Также на борту находились десятки юнг – некоторым, возможно, было всего шесть лет, – готовившихся стать обычными моряками или офицерами. Но имелись тут и старики – коку Томасу Маклину было за восемьдесят. Несколько членов экипажа были женаты, имели детей – штурман и главный навигатор корабля Томас Кларк даже взял с собой в экспедицию маленького сына. По выражению одного моряка, «военный корабль можно вполне заслуженно назвать миниатюрной моделью мира, в которой представлен образец всякого человеческого характера, как хорошего, так и плохого»[110]. Среди последних он отмечал «разбойников, грабителей, карманников, распутников, прелюбодеев, азартных игроков, пасквилянтов, множителей бастардов, самозванцев, сводников, тунеядцев, хулиганов, лицемеров, щеголей-альфонсов».
Британский флот славился умением сплотить пеструю толпу непокорных в «братьев по оружию», по выражению вице-адмирала Горацио Нельсона. Увы, на «Вейджере» было слишком много непокладистых и неуемных членов экипажа, в том числе помощник плотника Джеймс Митчелл. Байрона он напугал даже больше, чем боцман Кинг, – в нем будто клокотала необузданная ярость. Впрочем, пока что никто наверняка не знал истинной природы товарищей по плаванию: долгому опасному путешествию только предстояло обнажить их души.
Байрон занял свое место на квартердеке. Вахтенные не просто наблюдали, они принимали участие в управлении сложным кораблем, никогда не спящим и постоянно движущимся левиафаном. Ожидалось, что Байрон, как гардемарин, будет помогать во всем – от установки парусов до передачи сообщений офицеров. Он быстро обнаружил, что у каждого есть свое рабочее место, указывавшее не только на то, где он трудится, но и на то, каково его место в иерархии. На вершине – командовавший с квартердека капитан Кидд. В море вне досягаемости любого начальства он обладал огромной властью. «Капитан для экипажа становился отцом и исповедником, судьей и присяжным, – писал один историк. – Его власть над ними была большей, чем у короля – король не мог приказать выпороть человека. А капитан мог приказать и приказывал своим людям вступить в бой и тем самым властвовал над жизнью и смертью каждого на борту»[111].

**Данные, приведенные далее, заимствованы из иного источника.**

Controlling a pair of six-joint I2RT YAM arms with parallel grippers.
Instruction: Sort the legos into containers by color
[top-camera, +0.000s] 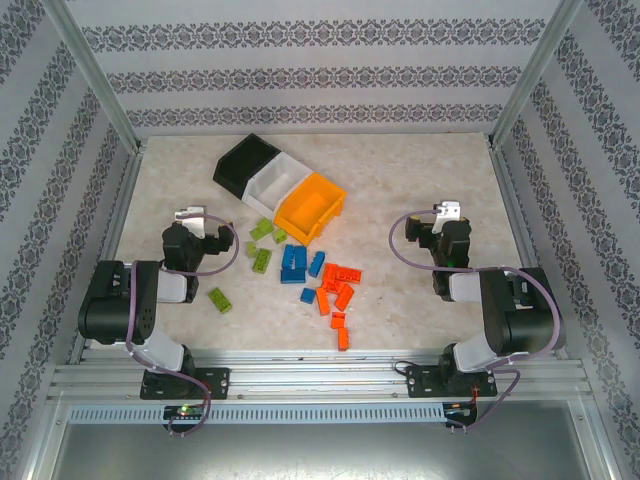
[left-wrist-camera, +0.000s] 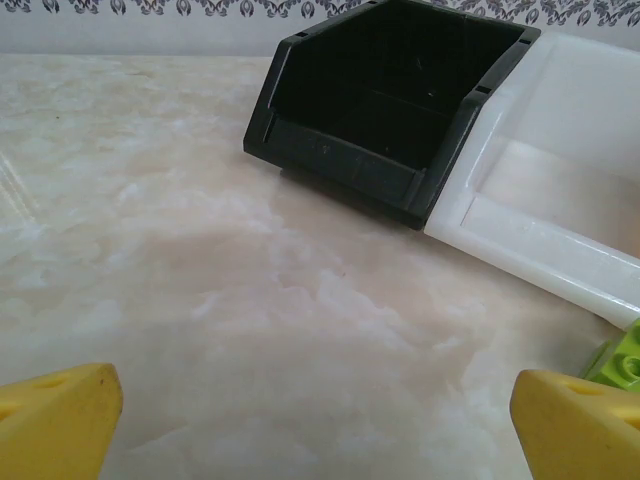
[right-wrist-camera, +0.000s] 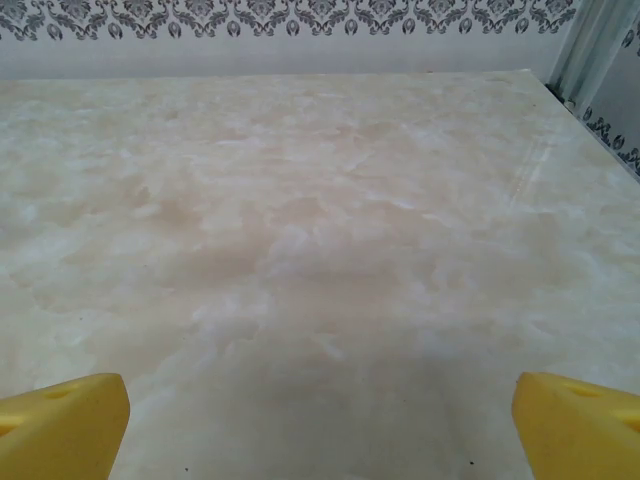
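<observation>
Left claw (left-wrist-camera: 318, 425) spread wide, holding nothing, yellow fingertips (left-wrist-camera: 55, 420) low over table (left-wrist-camera: 200, 280) near left edge. Straight ahead: black bin (left-wrist-camera: 340, 165), white bin (left-wrist-camera: 545, 245) joined at its side. One green lego (left-wrist-camera: 622, 362) just off my right fingertip.

Right claw (right-wrist-camera: 320, 425) also wide, holding nothing, over bare marble toward right edge.

Orange-yellow bin (top-camera: 298, 226) ends row, which slants from far edge toward centre.

Bricks loose on table: green legos (top-camera: 262, 247) beside bins, blue legos (top-camera: 293, 265) at centre, orange-red legos (top-camera: 338, 292) toward near edge.
</observation>
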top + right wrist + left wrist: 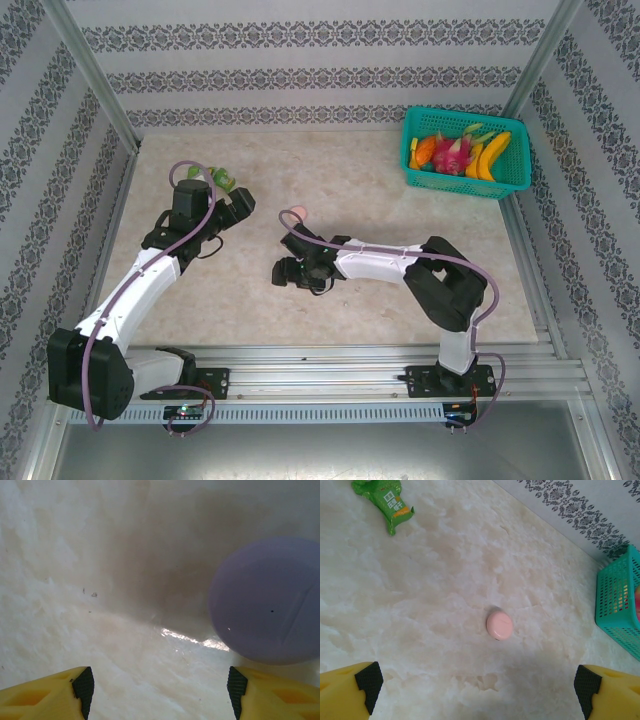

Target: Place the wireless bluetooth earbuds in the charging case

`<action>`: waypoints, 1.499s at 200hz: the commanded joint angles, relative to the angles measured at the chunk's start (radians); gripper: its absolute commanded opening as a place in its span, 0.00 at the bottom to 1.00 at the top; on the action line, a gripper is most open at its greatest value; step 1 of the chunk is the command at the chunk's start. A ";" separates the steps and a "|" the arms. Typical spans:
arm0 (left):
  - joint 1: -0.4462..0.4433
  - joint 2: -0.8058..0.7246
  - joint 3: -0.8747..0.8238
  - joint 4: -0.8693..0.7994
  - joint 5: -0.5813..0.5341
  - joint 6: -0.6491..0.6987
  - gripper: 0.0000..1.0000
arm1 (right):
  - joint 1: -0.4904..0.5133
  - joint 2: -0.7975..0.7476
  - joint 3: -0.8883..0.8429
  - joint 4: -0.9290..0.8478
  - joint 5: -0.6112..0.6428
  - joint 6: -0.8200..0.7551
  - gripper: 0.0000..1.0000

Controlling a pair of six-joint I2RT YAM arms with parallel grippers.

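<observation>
A closed pale pink round charging case (499, 625) lies on the marble table, well ahead of my left gripper (477, 685), whose jaws stand wide open with nothing between them. From above, this case (297, 214) sits between the left gripper (240, 203) and the right gripper (284, 272). A closed lilac round charging case (267, 600) lies just beyond my right fingertip (237, 685), off to the right of the gap. The right gripper (160, 687) is low over the table, open and empty. The wireless bluetooth earbuds are out of view.
A green snack packet (385, 500) lies at the far left, also behind the left gripper from above (222, 178). A teal basket (420, 180) of toy fruit stands at the back right. Patterned walls close in the table.
</observation>
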 commanded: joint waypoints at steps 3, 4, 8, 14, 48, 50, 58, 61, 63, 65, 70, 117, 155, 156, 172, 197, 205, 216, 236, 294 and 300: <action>0.011 0.003 0.002 -0.004 -0.003 0.002 1.00 | 0.002 0.024 -0.005 0.013 -0.011 0.017 0.73; 0.011 0.003 0.002 -0.004 -0.004 0.001 1.00 | 0.001 0.024 -0.004 0.014 -0.012 0.017 0.73; 0.011 0.003 0.002 -0.004 -0.004 0.002 1.00 | -0.001 0.026 -0.003 0.013 -0.014 0.016 0.73; 0.010 0.002 0.002 -0.004 -0.003 0.003 1.00 | -0.005 0.028 -0.003 0.012 -0.011 0.015 0.73; 0.011 0.002 0.000 -0.005 -0.003 0.003 1.00 | -0.030 0.027 -0.003 0.004 -0.002 0.003 0.72; 0.012 0.001 -0.001 -0.004 -0.003 0.002 1.00 | -0.032 0.027 -0.003 0.003 0.000 0.003 0.72; 0.011 0.000 -0.002 -0.003 -0.003 0.003 1.00 | -0.038 0.026 -0.004 0.001 0.002 0.001 0.72; 0.011 0.001 -0.003 -0.004 -0.002 0.002 1.00 | -0.040 0.025 -0.005 0.001 0.002 0.000 0.72; 0.011 0.001 -0.002 -0.004 -0.002 0.003 1.00 | -0.041 0.025 -0.005 0.002 0.003 0.000 0.72; 0.011 0.000 -0.004 -0.004 -0.003 0.002 1.00 | -0.042 0.024 -0.005 0.002 0.003 -0.001 0.72; 0.012 -0.001 -0.004 -0.003 -0.003 0.003 1.00 | -0.046 0.024 -0.005 0.002 0.003 -0.002 0.73; 0.012 0.001 -0.009 0.001 -0.003 0.005 1.00 | -0.077 0.030 0.007 -0.001 0.008 -0.015 0.72; 0.011 0.001 -0.011 0.003 -0.003 0.003 1.00 | -0.101 0.040 0.030 -0.016 0.013 -0.031 0.72; 0.012 0.002 -0.012 0.003 -0.003 0.002 1.00 | -0.102 0.040 0.031 -0.016 0.014 -0.032 0.72; 0.012 0.004 -0.013 0.007 -0.002 0.001 1.00 | -0.112 0.045 0.045 -0.023 0.020 -0.039 0.72; 0.011 0.005 -0.018 0.008 -0.001 -0.002 1.00 | -0.121 0.051 0.080 -0.059 0.043 -0.062 0.72; 0.011 0.007 -0.018 0.009 -0.001 -0.003 1.00 | -0.121 0.051 0.089 -0.072 0.056 -0.070 0.72; 0.012 0.006 -0.023 0.009 -0.001 -0.003 1.00 | -0.120 0.047 0.104 -0.096 0.076 -0.081 0.72; 0.012 0.005 -0.027 0.006 -0.008 -0.005 1.00 | -0.111 0.042 0.142 -0.166 0.140 -0.103 0.72; 0.011 -0.025 -0.035 -0.021 -0.059 0.006 1.00 | -0.045 0.093 0.320 -0.343 0.301 -0.283 0.74; 0.011 -0.032 -0.040 -0.025 -0.073 0.008 1.00 | -0.043 0.100 0.329 -0.347 0.300 -0.325 0.74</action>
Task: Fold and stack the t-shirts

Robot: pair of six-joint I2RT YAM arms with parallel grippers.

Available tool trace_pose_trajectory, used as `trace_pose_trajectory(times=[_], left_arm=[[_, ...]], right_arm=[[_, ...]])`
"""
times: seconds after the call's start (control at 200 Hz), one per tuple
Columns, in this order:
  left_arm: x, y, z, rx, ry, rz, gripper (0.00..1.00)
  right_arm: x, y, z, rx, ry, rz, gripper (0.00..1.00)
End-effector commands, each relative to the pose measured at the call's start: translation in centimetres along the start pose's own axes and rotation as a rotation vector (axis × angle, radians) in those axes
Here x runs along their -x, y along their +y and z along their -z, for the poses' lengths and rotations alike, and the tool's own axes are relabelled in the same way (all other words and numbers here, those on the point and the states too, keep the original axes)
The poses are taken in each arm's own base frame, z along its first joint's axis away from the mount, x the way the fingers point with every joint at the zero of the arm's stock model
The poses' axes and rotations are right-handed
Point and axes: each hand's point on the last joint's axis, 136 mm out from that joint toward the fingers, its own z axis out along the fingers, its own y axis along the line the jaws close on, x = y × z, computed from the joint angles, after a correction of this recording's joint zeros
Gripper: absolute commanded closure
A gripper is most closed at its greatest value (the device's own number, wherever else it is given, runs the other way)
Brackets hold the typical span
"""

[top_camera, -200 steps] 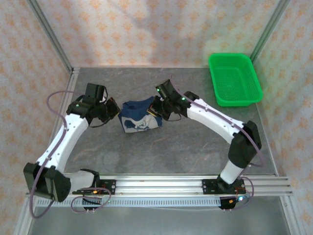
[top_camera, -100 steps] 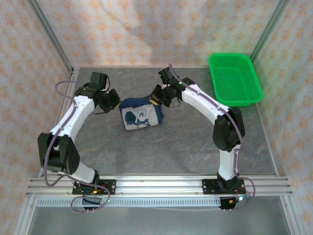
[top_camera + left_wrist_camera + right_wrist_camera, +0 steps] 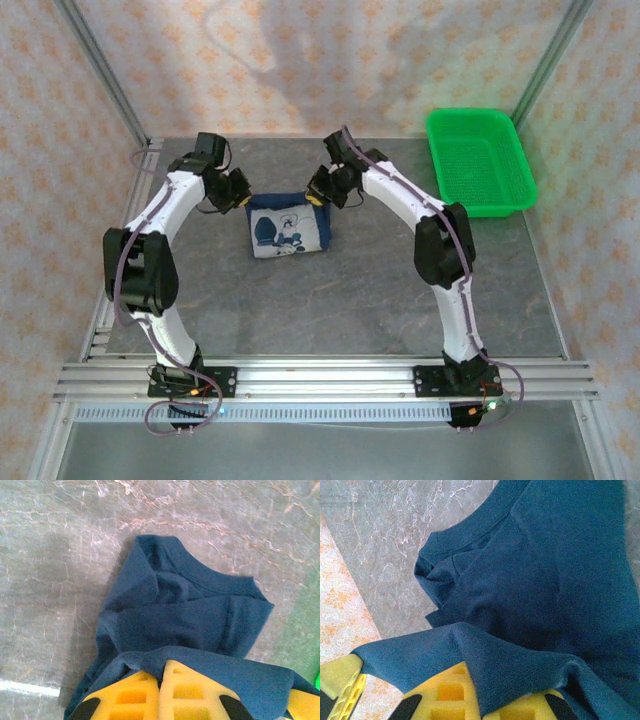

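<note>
The dark navy t-shirt lies bunched near the back middle of the table, its white cartoon print facing up. My left gripper is at the shirt's upper left corner, and my right gripper is at its upper right corner. In the left wrist view the yellow fingers are pressed together with a fold of navy cloth pinched between them. In the right wrist view navy cloth drapes over the yellow fingers, which are shut on it.
A bright green mesh basket stands at the back right corner. Patterned walls and metal posts close in the back and sides. The grey marbled table lies bare in front of the shirt.
Both grippers have carried the shirt's edge toward the back of the table. The shirt has been drawn out flatter and squarer, with its print turned up more fully.
</note>
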Motion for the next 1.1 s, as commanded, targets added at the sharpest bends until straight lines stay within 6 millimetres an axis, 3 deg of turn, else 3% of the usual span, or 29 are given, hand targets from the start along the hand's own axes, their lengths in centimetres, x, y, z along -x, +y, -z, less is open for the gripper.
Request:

Лейтенант Роберт Бейнс[112] был старшим помощником капитана «Вейджера». Ему было около сорока, во флоте он прослужил почти десять лет и представил от двух бывших начальников-капитанов аттестации, подтверждающие его профессионализм. Многие члены экипажа считали его безумно нерешительным. Хотя лейтенант происходил из знатной семьи – его дед Адам Бейнс был членом парламента, – его частенько звали Бинсом, что, осознанно или нет, казалось уместным[113]. Он и другие дежурные офицеры несли вахту и следили за исполнением приказов капитана. Штурман Кларк и его помощники прокладывали курс корабля и отдавали приказы держать верный курс рулевому старшине, рулевой старшина, в свою очередь, командовал двумя рулевыми.